Questo weekend termineranno le Stagioni Teatrali 2026 del Teatro Potlach di Fara Sabina, realizzate in collaborazione con ATCL – Circuito Multidisciplinare del Lazio. Due ultimi appuntamenti imperdibili, sia per lo spettacolo del sabato sera, che per quello dedicato alla famiglia e ai ragazzi della domenica pomeriggio. Sabato 11 aprile alle ore 21 andrà in scena la divertentissima produzione “Il circo delle pulci del Professor Bustric”, di e con Bustric. “Il Circo delle Pulci” nacque storicamente nell’ottocento è una forma di spettacolo popolare, che meraviglia e stupisce ancora più di un normale circo in quanto ad esibirsi nei vari ruoli di acrobata, funambolo o fachiro sono proprio loro, le pulci.
Certo è difficilissimo vederle, soprattutto da lontano, per questo serve la magia che per definizione mostra l’impossibile diventare reale. Nel circo delle pulci la magia non è solamente quella del Mago, ma anche del Teatro, che per sua natura è l’immagine che il pubblico crea nella propria mente osservando ciò che accade in scena, in un certo senso non esiste, è per questo che l’attore può creare ogni tipo d’illusione. Magia di trucchi semplici eppure incomprensibili e sorprendenti, piccoli colpi di genio che suscitano nel pubblico la meraviglia. Gioco comico di sorprese che senza mai perde mai la leggerezza e quel senso dell’assurdo tipici del teatro di Bustric, a cui, se il teatro è volontaria sospensione dell’incredulità, il pubblico volontariamente si abbandona.

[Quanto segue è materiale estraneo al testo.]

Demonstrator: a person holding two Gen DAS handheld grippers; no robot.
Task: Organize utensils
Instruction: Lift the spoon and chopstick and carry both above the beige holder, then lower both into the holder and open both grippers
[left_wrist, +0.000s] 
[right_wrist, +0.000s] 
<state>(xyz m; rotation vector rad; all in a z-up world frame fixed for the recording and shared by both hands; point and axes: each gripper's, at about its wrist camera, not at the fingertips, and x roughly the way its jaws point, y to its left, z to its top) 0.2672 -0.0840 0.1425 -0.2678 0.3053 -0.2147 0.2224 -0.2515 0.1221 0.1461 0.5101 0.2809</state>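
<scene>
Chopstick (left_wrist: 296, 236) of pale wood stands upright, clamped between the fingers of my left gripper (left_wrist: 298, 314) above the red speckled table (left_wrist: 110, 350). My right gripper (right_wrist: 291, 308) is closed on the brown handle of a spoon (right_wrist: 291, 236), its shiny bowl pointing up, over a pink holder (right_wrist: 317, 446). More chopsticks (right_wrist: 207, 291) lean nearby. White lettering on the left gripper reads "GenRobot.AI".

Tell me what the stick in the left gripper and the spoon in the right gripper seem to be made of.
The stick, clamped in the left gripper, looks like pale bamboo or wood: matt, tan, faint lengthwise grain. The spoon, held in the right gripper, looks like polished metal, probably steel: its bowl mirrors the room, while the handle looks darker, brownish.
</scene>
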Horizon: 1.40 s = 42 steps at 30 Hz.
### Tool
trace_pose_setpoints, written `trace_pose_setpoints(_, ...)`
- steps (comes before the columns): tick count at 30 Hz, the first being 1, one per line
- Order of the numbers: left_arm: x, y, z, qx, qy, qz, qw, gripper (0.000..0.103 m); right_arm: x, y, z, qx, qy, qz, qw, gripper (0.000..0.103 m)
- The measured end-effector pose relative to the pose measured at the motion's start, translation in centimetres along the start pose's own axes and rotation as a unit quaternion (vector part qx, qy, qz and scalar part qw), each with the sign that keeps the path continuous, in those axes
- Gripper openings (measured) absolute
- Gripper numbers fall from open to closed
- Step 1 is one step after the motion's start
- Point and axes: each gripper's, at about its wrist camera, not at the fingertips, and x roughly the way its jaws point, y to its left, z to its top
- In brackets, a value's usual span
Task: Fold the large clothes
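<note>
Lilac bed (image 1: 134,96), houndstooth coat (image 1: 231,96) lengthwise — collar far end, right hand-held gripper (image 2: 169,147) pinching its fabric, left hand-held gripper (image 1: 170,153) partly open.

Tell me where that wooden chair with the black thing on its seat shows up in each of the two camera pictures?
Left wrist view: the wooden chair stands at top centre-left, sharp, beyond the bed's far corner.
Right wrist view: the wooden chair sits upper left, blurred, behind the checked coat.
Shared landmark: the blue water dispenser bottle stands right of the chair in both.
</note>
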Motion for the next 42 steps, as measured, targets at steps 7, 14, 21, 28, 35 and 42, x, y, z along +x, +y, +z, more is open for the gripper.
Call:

Domenica 12 aprile alle ore 17 è di scena l’ultimo appuntamento dedicato alle famiglie con “L’amore delle tre melarance” del Teatro Bertolt Brecht di Formia. L’amore delle tre Melarance è la storia di un principe, di un re, di buffoni e saltimbanchi, di maghi, streghe e principesse, è una storia di intrighi, magie e trasformazioni, non solo una storia per i bambini. Racconta le contraddizioni della vita reale, portandole su un piano fantastico e mettendo al centro della vicenda un principe che non riesce più a ridere e che soltanto con un ‘maleficio’ scopre il proprio destino e il proprio potenziale. Il suo sogno lo porta verso luoghi ed emozioni, pericoli e meraviglie. Cerca le melarance, creature fantastiche e meravigliose, custodite dal crudele Creonte, con la passione che caratterizza ogni amore e ogni spinta del desiderio. Della favola delle tre Melarance in molti si sono innamorati attraverso i secoli: scrittori, musicisti, poeti e pittori. Il suo fascino, i suoi misteri e le sue trovate burlesche hanno incantato grandi e piccoli. La compagnia Bertolt Brecht di Formia l’ha ‘manipolata’ a suo e vostro piacere. Tre musicisti con i loro tanti suoni e strumenti tenteranno di raccontarvela a modo loro, giocando e facendosi aiutare dalla magia del teatro con luci, scene, costumi e maschere. I prossimi appuntamenti per continuare a festeggiare i 50 anni del Teatro Potlach sono rimandati a giugno, con il FLIPT – Festival Laboratorio Interculturale di Pratiche Teatrali: più di 30 spettacoli di compagnie provenienti da tutto il mondo, e grandi eventi gratuiti come le “Città Invisibili” a Fara Sabina il 20 e 21 giugno.